Just as we expected: 131 million sites vs. only 176 thousand sites. A very large difference! Let’s dig further into the dataset of sites that are statistically significant after running the Benjamini-Hochberg procedure. How many sites are conserved versus accelerated? We can use datamash to investigate this in Unix without needing to use R, which would be difficult anyway (241-mammalian-2020v2.parse.fdr.significant.txt is 9.6 GB).

cat 241-mammalian-2020v2.parse.fdr.significant.txt | datamash --sort groupby 5 count 5
# accelerated	50558458
# conserved	80565993

We can even go further and summarize based on chromosome as well.

cat 241-mammalian-2020v2.parse.fdr.significant.txt | datamash --sort groupby 1,5 count 1
# chr1	accelerated	4215264
# chr1	conserved	7427904
# chr10	accelerated	2466657
# chr10	conserved	3769684
# chr11	accelerated	2243972
# chr11	conserved	4151872
# chr12	accelerated	2211997
# chr12	conserved	3893533
# chr13	accelerated	1560650
# chr13	conserved	2161264
# chr14	accelerated	1569982
# chr14	conserved	2936207
# chr15	accelerated	1464326
# chr15	conserved	2706121
# chr16	accelerated	1929270
# chr16	conserved	2821175
# chr17	accelerated	1791503
# chr17	conserved	3377866
# chr18	accelerated	1334192
# chr18	conserved	1944436
# chr19	accelerated	1393935
# chr19	conserved	1924627
# chr2	accelerated	3946703
# chr2	conserved	7261033
# chr20	accelerated	1385740
# chr20	conserved	1902183
# chr21	accelerated	921060
# chr21	conserved	703765
# chr22	accelerated	1145298
# chr22	conserved	1114539
# chr3	accelerated	2798629
# chr3	conserved	5486505
# chr4	accelerated	2850552
# chr4	conserved	3928253
# chr5	accelerated	2804820
# chr5	conserved	4893091
# chr6	accelerated	2753938
# chr6	conserved	4439519
# chr7	accelerated	2744352
# chr7	conserved	4098364
# chr8	accelerated	2454247
# chr8	conserved	3322716
# chr9	accelerated	2027966
# chr9	conserved	3732695
# chrX	accelerated	2253501
# chrX	conserved	2322307
# chrY	accelerated	289904
# chrY	conserved	246334

Pretty easy and cool!
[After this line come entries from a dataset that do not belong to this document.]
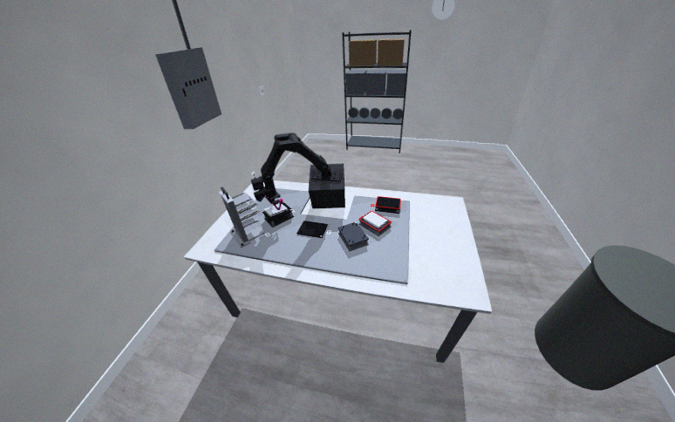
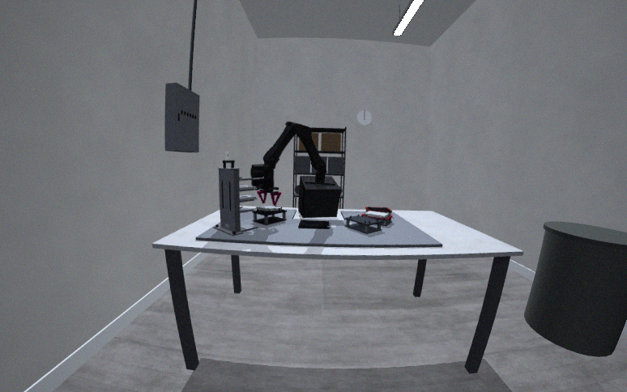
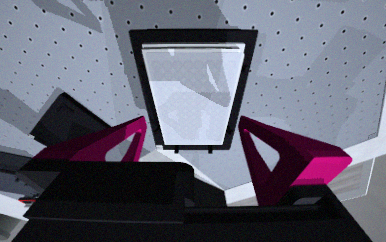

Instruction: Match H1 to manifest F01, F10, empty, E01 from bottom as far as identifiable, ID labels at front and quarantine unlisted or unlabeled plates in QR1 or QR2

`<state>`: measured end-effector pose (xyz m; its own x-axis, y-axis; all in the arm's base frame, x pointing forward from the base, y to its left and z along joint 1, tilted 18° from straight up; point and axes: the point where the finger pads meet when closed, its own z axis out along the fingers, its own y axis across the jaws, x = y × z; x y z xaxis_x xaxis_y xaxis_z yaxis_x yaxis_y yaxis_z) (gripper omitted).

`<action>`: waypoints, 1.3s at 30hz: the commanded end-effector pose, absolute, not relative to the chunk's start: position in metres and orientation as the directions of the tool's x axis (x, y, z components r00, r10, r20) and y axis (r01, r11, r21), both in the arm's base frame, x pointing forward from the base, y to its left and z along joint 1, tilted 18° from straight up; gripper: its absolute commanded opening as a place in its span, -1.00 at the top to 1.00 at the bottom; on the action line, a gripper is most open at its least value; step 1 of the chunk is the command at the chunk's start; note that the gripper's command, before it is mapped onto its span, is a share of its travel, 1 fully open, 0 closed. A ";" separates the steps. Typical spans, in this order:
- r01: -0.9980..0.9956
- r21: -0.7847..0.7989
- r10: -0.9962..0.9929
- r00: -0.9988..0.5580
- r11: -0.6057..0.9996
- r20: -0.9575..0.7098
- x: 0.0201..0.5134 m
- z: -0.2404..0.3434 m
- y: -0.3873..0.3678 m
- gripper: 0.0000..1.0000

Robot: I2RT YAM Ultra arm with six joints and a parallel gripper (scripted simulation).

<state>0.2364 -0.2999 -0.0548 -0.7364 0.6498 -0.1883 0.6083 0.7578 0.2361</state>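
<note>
While the gripper (image 3: 192,145) hangs released, magenta fingers spread wide and grasping nothing, it sits above a pale plate (image 3: 192,92) lying in a black nest (image 1: 276,217) on the desk (image 1: 447,248). That nest stands just beside the plate hotel (image 1: 233,214).

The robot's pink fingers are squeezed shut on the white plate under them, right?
Not quite. The pink fingers are spread wide open above the white plate, touching nothing. The wrist view shows the gripper with the plate lying free between and below the fingertips.
</note>
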 end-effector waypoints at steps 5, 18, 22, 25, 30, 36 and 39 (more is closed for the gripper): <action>0.609 0.229 0.650 -0.731 0.759 -0.209 0.240 -0.057 -0.305 -1.00; 0.609 0.229 0.650 -0.731 0.759 -0.209 0.245 -0.073 -0.304 -1.00; 0.609 0.229 0.650 -0.731 0.759 -0.209 0.246 -0.076 -0.304 -1.00; 0.609 0.229 0.650 -0.731 0.759 -0.209 0.247 -0.079 -0.304 -1.00; 0.609 0.229 0.650 -0.731 0.759 -0.209 0.249 -0.085 -0.304 -1.00; 0.609 0.229 0.650 -0.731 0.759 -0.208 0.250 -0.087 -0.304 -0.72; 0.609 0.229 0.650 -0.731 0.759 -0.208 0.250 -0.087 -0.304 -0.72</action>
<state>0.2490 -0.3002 -0.0906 -0.7346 0.6492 -0.1974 0.6082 0.7589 0.2324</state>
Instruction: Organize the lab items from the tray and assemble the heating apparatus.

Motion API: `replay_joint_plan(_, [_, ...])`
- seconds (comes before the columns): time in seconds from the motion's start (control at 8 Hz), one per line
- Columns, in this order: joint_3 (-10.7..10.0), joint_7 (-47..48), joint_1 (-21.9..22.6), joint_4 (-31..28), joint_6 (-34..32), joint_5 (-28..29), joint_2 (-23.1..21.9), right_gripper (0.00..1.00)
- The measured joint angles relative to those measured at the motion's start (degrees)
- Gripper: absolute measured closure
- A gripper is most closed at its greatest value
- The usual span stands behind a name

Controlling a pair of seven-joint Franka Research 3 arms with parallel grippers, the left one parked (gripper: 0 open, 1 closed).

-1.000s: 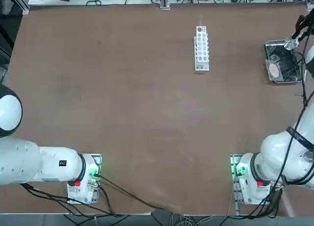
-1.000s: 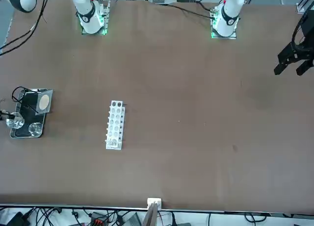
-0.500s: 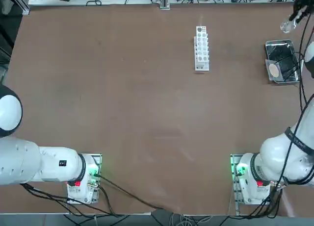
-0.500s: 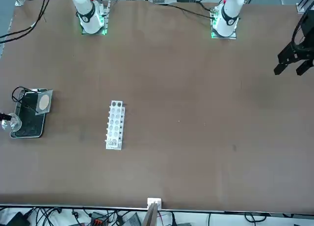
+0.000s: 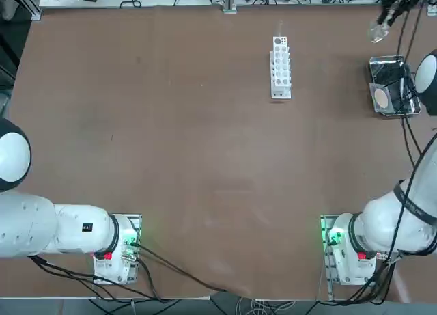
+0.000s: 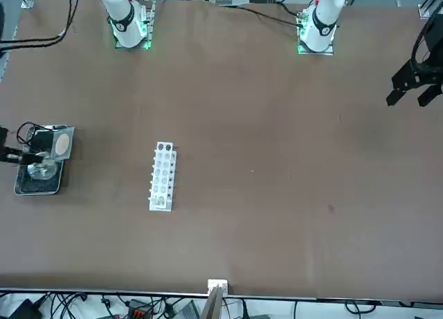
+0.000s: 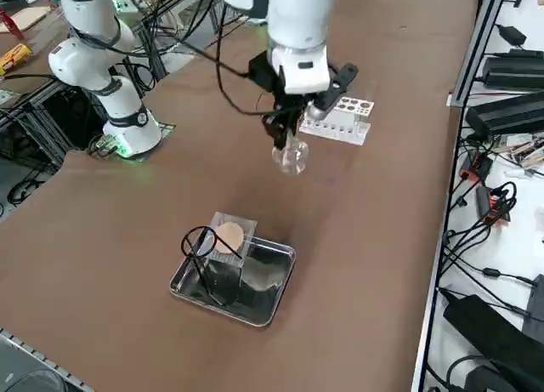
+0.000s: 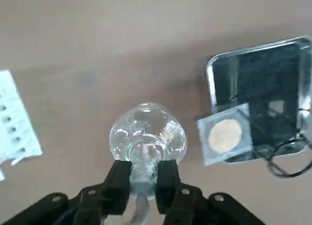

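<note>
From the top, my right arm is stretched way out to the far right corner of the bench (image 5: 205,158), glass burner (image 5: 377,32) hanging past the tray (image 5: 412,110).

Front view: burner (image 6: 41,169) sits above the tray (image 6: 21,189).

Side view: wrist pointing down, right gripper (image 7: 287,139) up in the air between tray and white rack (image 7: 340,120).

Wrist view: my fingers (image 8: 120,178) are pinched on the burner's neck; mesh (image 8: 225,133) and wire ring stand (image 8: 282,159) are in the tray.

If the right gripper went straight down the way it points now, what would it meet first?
Probably bare table: the right gripper, shut on the glass burner, hangs between tray and test tube rack. Depth is uncertain.
</note>
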Motion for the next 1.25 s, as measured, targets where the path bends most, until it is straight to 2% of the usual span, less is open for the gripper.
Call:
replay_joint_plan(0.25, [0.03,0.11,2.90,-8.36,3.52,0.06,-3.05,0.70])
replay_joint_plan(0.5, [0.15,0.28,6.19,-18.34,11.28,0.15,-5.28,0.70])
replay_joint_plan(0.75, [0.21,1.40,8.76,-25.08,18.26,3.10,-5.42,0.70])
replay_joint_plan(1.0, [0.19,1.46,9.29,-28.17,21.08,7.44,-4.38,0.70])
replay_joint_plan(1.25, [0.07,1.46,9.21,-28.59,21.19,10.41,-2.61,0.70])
And that’s essentially it! These commands could easily be put together into a little pipeline for files like this but I will not do that here. The amazing thing is that this analysis can be done in an hour or two of interactive coding on the terminal even though we are dealing with files that are 100s of gigabytes in size! The Unix shell does not really blink but we would be helpless with R. I hope this tutorial is useful to others out there working with genomics or other extremely large statistical datasets!